Only two times that were deleted prevented an obvious improvement, with Mercedes's Lewis Hamilton needing two runs to get out of SQ1 and Williams man Logan Sargeant seeing his best SQ2 time scrubbed.

Lewis Hamilton, Mercedes F1 W15

Lewis Hamilton, Mercedes F1 W15

Photo by: Mark Sutton / Motorsport Images

And as the drivers recorded their post-qualifying reaction soundbites, the subject didn't even get broached at all.

Pirelli's head of motorsport Mario Isola raised an interesting hypothesis during his post-qualifying media briefing, suggesting the presence of gravel traps had an effect on how drivers approached their push laps.

Verstappen took sprint pole in a time of 1m04.686s, two tenths slower than his time in either qualifying session last year, despite cars being a year further in their development. And while other factors could help explain the generally slower lap times, Isola suggested track limits could have had an effect.

"Lap times were slightly slower than last year," he said. "We are talking about two tenths of a second and this is maybe due to the new gravel traps.
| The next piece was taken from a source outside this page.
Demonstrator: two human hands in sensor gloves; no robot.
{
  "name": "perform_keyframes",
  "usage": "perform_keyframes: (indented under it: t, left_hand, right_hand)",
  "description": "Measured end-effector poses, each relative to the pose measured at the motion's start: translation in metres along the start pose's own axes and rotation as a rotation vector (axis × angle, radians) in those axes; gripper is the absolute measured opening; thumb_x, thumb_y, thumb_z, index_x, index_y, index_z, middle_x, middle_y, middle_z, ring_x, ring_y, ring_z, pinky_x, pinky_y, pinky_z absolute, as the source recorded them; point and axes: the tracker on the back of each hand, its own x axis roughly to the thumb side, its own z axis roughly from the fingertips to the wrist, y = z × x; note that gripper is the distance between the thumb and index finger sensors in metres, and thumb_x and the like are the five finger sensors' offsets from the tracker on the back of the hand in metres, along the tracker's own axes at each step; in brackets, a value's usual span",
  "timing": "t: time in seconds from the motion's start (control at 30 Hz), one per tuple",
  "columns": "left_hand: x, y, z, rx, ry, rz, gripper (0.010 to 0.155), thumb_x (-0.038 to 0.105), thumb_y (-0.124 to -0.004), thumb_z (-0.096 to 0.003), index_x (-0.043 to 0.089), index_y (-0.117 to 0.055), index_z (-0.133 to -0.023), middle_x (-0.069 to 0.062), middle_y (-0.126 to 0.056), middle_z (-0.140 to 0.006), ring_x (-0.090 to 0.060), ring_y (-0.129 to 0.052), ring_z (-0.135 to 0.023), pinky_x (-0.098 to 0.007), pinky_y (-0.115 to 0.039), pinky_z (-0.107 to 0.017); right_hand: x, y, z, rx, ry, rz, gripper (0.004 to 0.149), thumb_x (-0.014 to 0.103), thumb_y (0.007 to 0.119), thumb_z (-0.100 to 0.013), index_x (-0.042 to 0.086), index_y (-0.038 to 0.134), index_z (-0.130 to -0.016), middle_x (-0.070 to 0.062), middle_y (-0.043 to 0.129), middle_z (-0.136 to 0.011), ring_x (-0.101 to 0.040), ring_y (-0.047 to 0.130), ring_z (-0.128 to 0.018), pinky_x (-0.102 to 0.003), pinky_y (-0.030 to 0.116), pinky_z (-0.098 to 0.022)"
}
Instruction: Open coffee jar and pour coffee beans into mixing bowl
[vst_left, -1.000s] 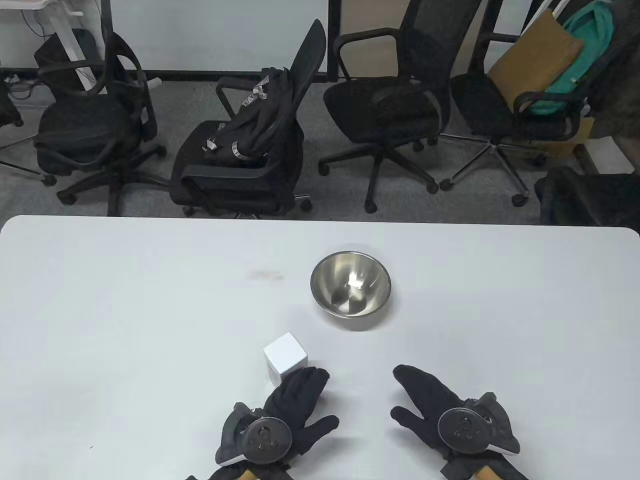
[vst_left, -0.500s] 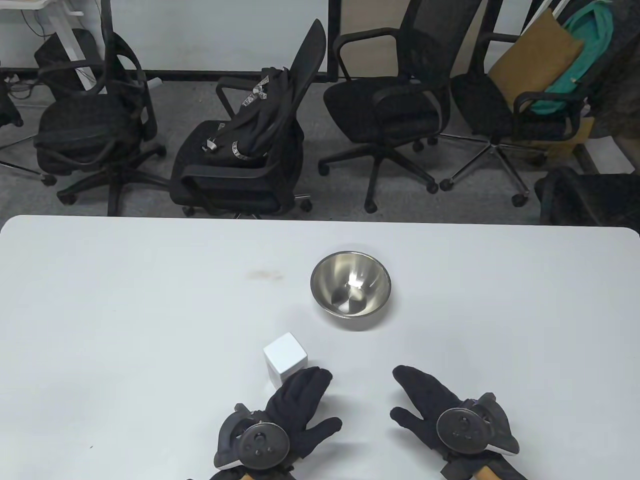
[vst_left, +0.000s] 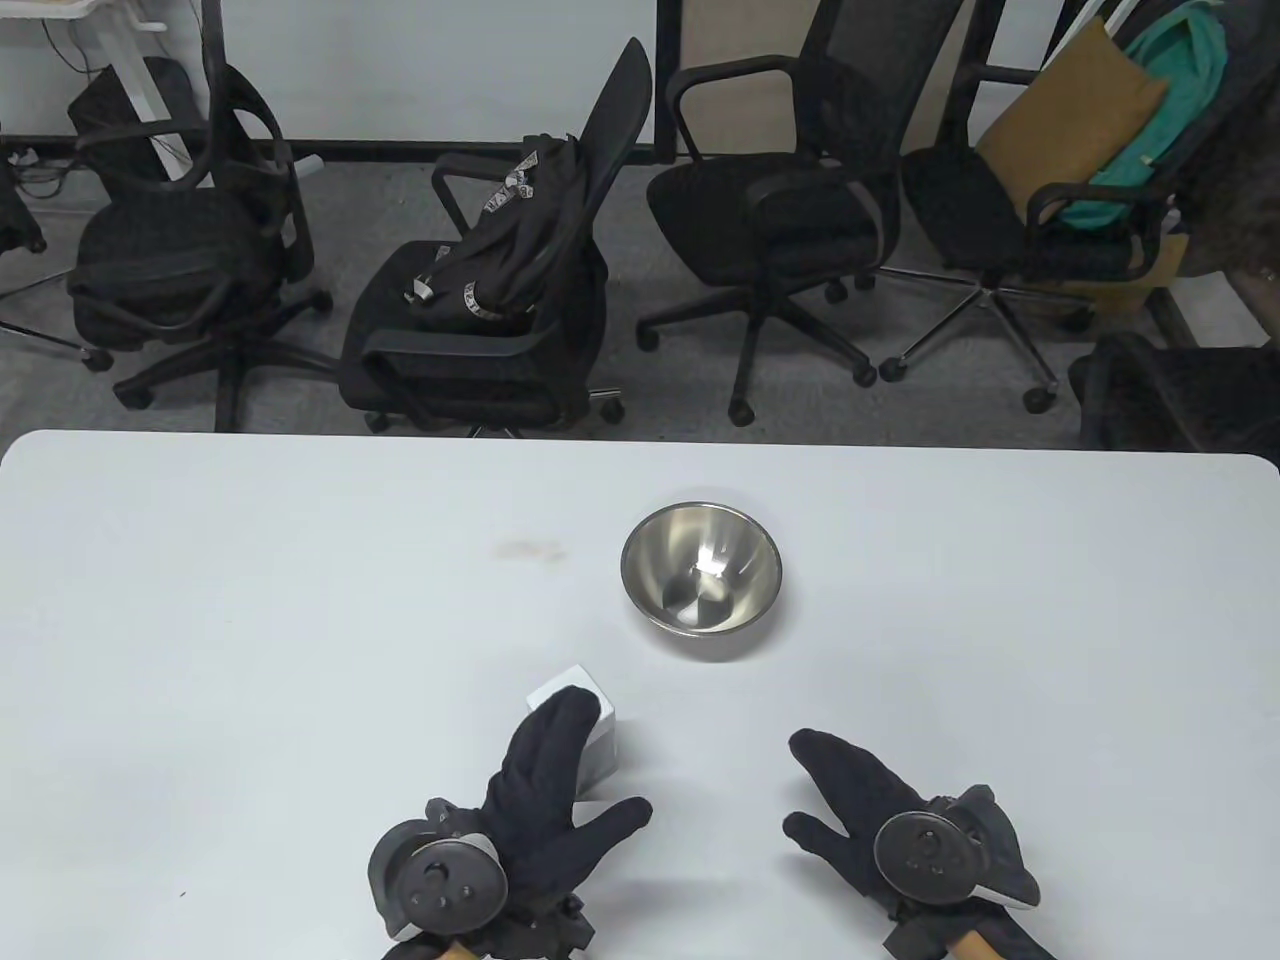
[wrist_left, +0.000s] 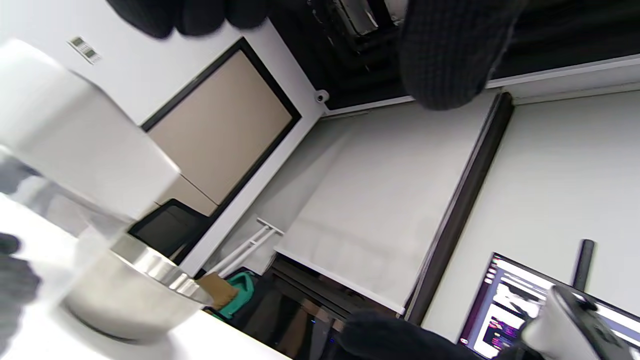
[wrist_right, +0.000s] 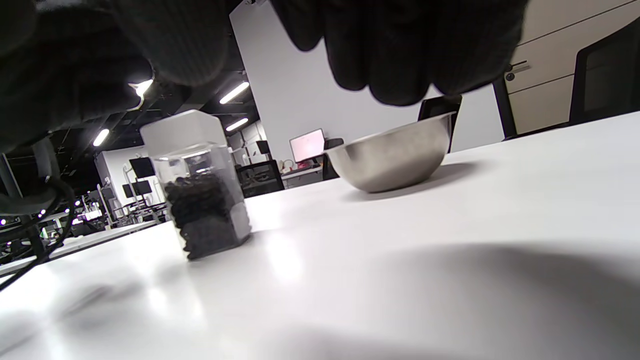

"Drivers are obliged to respect track limits, otherwise they lose time. So maybe this is an interpretation of the reason why they are slightly slower than last year."

By making the kerb before the gravel traps significantly narrower than the two-metre width of the cars, drivers will now touch the gravel well before crossing the white line, whereas before they had little sensory feedback when they exceeded the limits and it was hard for them to actually see the line from the cockpit.

"I guess that now it's pretty clear where the track limit is. And we won't have this type of problem anymore, which is a good thing," Charles Leclerc said.

Charles Leclerc, Ferrari SF-24

Charles Leclerc, Ferrari SF-24

Photo by: Andy Hone / Motorsport Images

Williams driver Alex Albon added: "It's something that all the drivers have been pushing very strongly for, because it's the natural deterrent that we need. Just make it simple for us. I think they're tackling it in the right way. I'm happy with how they're handling the issue."

The ultimate proof will follow in the sprint and especially Sunday's 71-lap grand prix, but with how the matter has disappeared into the background, the FIA is already looking at repeating the solution at other circuits.

"It is what we think is the perfect set-up," said FIA race director Niels Wittich. "It ends all discussions about if drivers gain time or don't gain time.

"We hope that in the close future, this is something that is good for bikes and for cars. This will make it easy for the track to keep that set-up."